Oncewasaplayer wrote:
If you are playing in a big band section, what are your thoughts on blending with the other horns? I'd like to pick your hive mind on approaches to blending. What does blending mean to you? How do you do it? Is it more than playing similar horn types? Is it more than simply matching a similar horn sound or does it refer to precision, articulations and style in playing (which all seems like different things)? Thanks for your thoughts.


I have never ever played in a bigband trumpet section where all guys played the same horn. Period. I think the essential blending consists of what you mention: precision, articulation and style. In my opinion the number one priority is to have the section play as one; holding each note to its full value; articulate the same way - meaning accentuate, look out for tenutos or the reverse, be sure to nail the beat properly, not a fraction of a second later (or earlier); styles can differ; I play a lot of swing classics so often shorter more separated tones versus the modern groovier accentuations/syncops. A lot more could be said by professionals.
Different horns with different tonal characteristica - in my view - only contribute to the overall palette. On the other hand sometimes a kind of weighing/balancing might be considered.
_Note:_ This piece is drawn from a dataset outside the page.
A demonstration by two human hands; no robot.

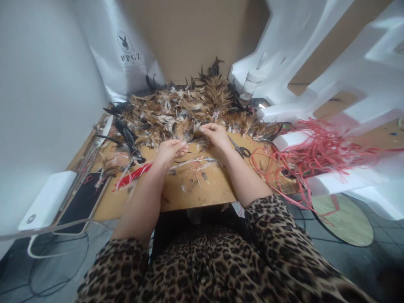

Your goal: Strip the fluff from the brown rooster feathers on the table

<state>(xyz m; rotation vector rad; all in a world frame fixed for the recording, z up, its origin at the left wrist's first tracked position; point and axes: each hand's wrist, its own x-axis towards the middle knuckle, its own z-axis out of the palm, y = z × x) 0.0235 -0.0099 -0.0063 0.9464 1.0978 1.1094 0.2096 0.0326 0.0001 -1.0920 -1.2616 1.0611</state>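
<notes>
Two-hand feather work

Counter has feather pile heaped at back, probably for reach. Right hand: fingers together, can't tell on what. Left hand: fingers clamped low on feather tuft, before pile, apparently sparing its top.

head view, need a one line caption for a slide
Left hand holding a small feather bunch, right hand close by, with scissors and pink strips to the right.

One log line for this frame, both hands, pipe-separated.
left hand: pinching brown feather tuft | right hand: fingertips near tuft, grip unclear | scissors: on table, right of right hand | feather pile: beyond hands
</notes>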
I´m thinking of the development of horns - particularly evident in the brass bands; "fatter/bigger" heavy end (e.g trombones) perhaps have to be compensated by heavier cornets (in comparison with the thinner/brighter cornets prior to the seventies.
Perhaps also in the big bands???? If someones projects too much this could depend on the player, not the instrument - I mean harsh attacks etc - always the possibility of borderline cases (not in the psychiatric sense, mostly..).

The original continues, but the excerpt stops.